A. The measurement of VERP and this was significantly reduced in Gα_i2 (−/−) mice. B. Example of programmed electrical stimulation with one extrastimulus (S2) demonstrating VT induction. Control (TOP) shows non sustained VT induction at very short S1–S2 coupling. Gα_i2 (−/−) (Bottom) mice develop sustained VT using a similar induction protocol.

Figure 3. Echocardiography in wild type and Gα_i2 (−/−) mice

A. Pulsed-wave Doppler in the aortic arch. Velocity-time integral represents the area under each envelope (used to calculate stroke volume). Peak blood flow velocity is denoted by the orange cross (x). B. Parasternal short axis view of the left ventricle during M-mode. Dimensions of the anterior wall (yellow bars), left ventricle (green bars) and posterior wall (red bars) during diastole (1) and systole (2).

Figure 4. The action potential duration and its’ rate dependence in control and Gα_i2 (−/−) mice

A. Ventricular action potentials in control and Gα_i2 (−/−) mice. Representative traces of an action potential measured after stimulation of the cells by a 5 ms pulse after pacing at 1 Hz for 60 seconds. B. An illustration of the protocol for restitution with a 1000 millisecond test interval. C. Restitution curve under basal conditions (■ = wild type mice ▲ = Gα_i2 (−/−) mice). D. Restitution curve in the presence of 10 μmol\L isoprenaline (■ = wild type mice ▲ = Gα_i2 (−/−) mice).
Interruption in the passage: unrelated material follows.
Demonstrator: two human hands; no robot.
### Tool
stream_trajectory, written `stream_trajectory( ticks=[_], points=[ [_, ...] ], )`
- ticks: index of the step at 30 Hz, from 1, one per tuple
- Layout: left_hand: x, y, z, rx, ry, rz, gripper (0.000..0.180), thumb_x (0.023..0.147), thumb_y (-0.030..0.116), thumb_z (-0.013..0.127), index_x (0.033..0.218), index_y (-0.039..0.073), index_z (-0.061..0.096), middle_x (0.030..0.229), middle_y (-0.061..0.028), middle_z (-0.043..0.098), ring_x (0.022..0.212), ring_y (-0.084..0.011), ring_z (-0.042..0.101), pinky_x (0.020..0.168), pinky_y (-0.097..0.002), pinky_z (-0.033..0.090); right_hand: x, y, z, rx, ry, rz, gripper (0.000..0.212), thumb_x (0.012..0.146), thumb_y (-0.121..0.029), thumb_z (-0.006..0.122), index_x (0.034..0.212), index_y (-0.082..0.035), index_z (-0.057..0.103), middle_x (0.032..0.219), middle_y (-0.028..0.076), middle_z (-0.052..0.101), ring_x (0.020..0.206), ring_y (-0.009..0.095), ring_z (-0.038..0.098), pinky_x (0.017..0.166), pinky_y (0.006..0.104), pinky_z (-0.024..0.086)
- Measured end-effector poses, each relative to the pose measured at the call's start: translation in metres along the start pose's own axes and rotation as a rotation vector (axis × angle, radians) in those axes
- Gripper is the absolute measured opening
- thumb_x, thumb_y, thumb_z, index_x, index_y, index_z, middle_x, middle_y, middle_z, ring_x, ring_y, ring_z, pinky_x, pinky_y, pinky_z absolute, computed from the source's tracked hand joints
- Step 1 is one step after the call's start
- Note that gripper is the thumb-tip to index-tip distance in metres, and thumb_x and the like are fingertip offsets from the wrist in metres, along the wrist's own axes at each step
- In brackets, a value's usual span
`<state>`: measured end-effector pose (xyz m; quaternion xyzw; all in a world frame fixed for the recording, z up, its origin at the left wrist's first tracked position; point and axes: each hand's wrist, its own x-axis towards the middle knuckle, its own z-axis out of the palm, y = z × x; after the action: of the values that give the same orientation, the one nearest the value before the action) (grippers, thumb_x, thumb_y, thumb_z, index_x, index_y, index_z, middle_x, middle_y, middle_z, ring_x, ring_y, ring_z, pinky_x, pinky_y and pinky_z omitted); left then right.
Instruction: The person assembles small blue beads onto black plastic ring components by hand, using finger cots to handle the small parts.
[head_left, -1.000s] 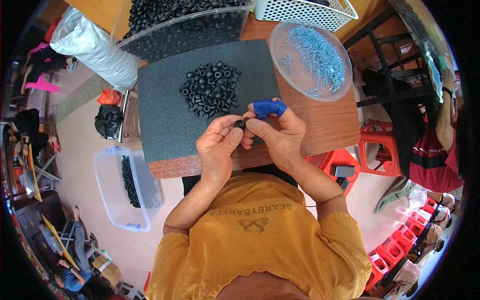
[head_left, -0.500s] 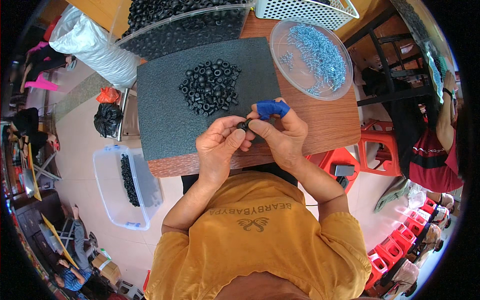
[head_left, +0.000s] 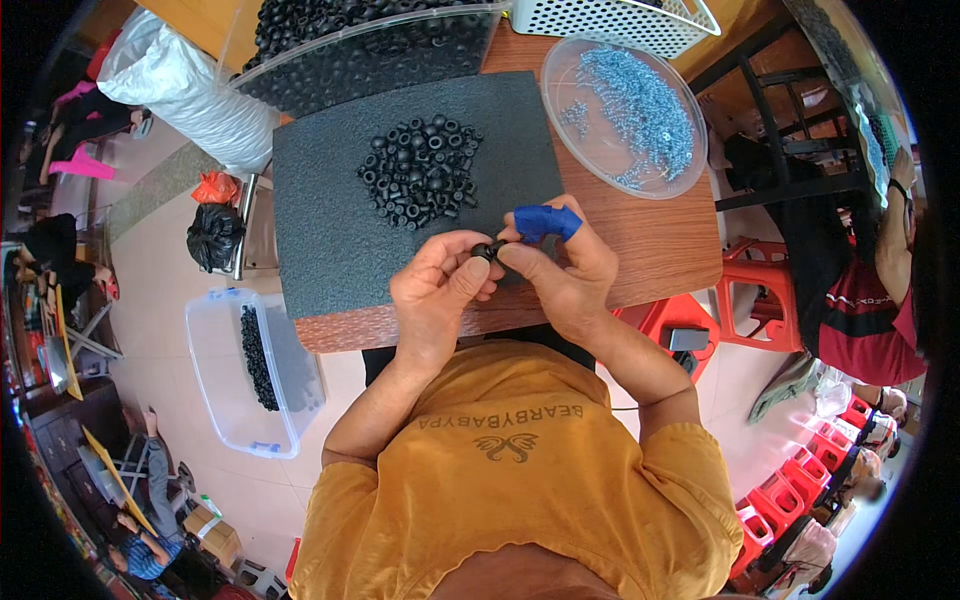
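Near the front edge of the table, both my hands meet over a small round black part (head_left: 483,251). My left hand (head_left: 437,290) pinches it between thumb and fingers. My right hand (head_left: 568,278), with blue tape (head_left: 546,221) round a finger, is closed on the right end of the same part, where a narrower dark piece shows between the fingertips. Beyond my hands, a pile of small black rounded parts (head_left: 420,172) lies on a dark grey mat (head_left: 318,215). Small blue metallic pieces (head_left: 640,115) lie in a round clear plastic tray (head_left: 567,150) to the right.
A large clear bin (head_left: 400,75) of black parts stands at the back, beside a white perforated basket (head_left: 612,32). On the floor at left are a clear box (head_left: 217,400) and a white sack (head_left: 190,95). Red stools (head_left: 757,292) and other people are at right.
My hands stay almost in the same place. The black part has turned slightly between my fingertips, so more of its right end shows.
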<state>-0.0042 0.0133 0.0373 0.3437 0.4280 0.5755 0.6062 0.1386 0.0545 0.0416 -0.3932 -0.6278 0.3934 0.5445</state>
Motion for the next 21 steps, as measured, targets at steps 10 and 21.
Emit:
stream_trajectory(
  ticks=[10, 21],
  points=[
    [0.0003, 0.0024, -0.0008, -0.042, 0.006, -0.025, 0.022, 0.089, 0.009, 0.059, 0.108, -0.003, 0.056, 0.087, -0.0077, 0.064, 0.074, -0.0092, 0.059, 0.064, -0.0197, 0.049, 0.0009, 0.0033, -0.0004, 0.047, -0.019, 0.046, 0.024, 0.071, 0.002, 0.071, 0.094, -0.002, 0.064, 0.082, 0.004, 0.059, 0.074, 0.011, 0.057, 0.065, 0.0241, 0.046],
    [0.0001, -0.0013, -0.0006, -0.016, 0.006, -0.005, 0.022, 0.089, 0.008, 0.059, 0.108, -0.003, 0.056, 0.09, -0.0069, 0.063, 0.076, -0.0087, 0.059, 0.064, -0.0192, 0.048, -0.001, 0.0049, 0.0025, 0.012, -0.02, 0.02, 0.024, 0.071, 0.003, 0.07, 0.093, -0.002, 0.063, 0.082, 0.005, 0.058, 0.073, 0.012, 0.058, 0.063, 0.024, 0.047]
  ],
)
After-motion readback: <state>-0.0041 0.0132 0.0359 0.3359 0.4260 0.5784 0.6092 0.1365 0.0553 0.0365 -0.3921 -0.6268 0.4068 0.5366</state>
E. Regression analysis of the linear portion of the restitution curve under basal conditions (■ = wild type mice ▲ = Gα_i2 (−/−) mice).
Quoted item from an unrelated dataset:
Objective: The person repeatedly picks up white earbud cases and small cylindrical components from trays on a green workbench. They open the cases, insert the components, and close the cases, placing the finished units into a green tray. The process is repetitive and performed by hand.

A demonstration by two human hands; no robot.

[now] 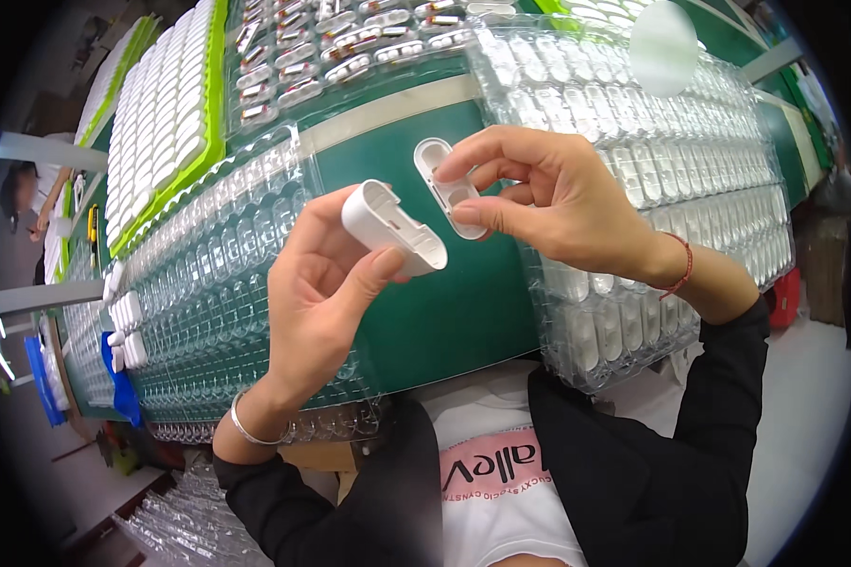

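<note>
Over the green tabletop (pixel 444 326), my left hand (pixel 321 283) grips a white oblong plastic shell (pixel 392 227), tilted, its hollow side showing. The fingers lie behind it and the thumb presses its near side. My right hand (pixel 539 194) pinches a shallow white oval piece (pixel 441 180) with two rounded recesses, thumb at its lower end and index finger near its middle. The two parts are close together but apart. Under my right forearm, a clear blister tray (pixel 652 180) holds rows of similar white oval pieces.
Left of my hands lies a stack of clear blister trays (pixel 217 274) with hollow pockets. Behind it, a bright green tray (pixel 213 123) carries rows of white shells. A clear tray of small components (pixel 340 42) stands at the back. Another person (pixel 42 194) is at far left.
</note>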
Figure 5. Electrophysiological properties in control and Gα_i2 (−/−) mice

A. Quantitative real-time PCR data comparing transcript expression between control and Gα_i2 (−/−) mice (four mice in each group with each assay performed in triplicate). The data are expressed as ΔΔC_t i.e. −(ΔC_t(Gα_i2 (−/−) − ΔC_t(control)). ΔC_t is measured relative to the house keeping gene GAPDH. Data are shown as mean±SEM. *=p<0.05 and NS=not significant. ΔΔC_t of 1 is equivalent to two fold increase and 2 a four fold increase etc. B. Representative traces of calcium current in calcium solutions (see methods) C. Mean current-voltage relationships and a bar graph of current density. The Gα_i2 (−/−) mice show asignificant increase in basal current density (Table 3). D. In Ba²⁺ containing solutions a similar increase was observed in basal and isoprenaline induced currents. E. Representative recordings of outward K⁺ currents in control and Gα_i2 (−/−) mice. The mean current parameters are summarised in Table 3 but there were no significant differences between the two groups.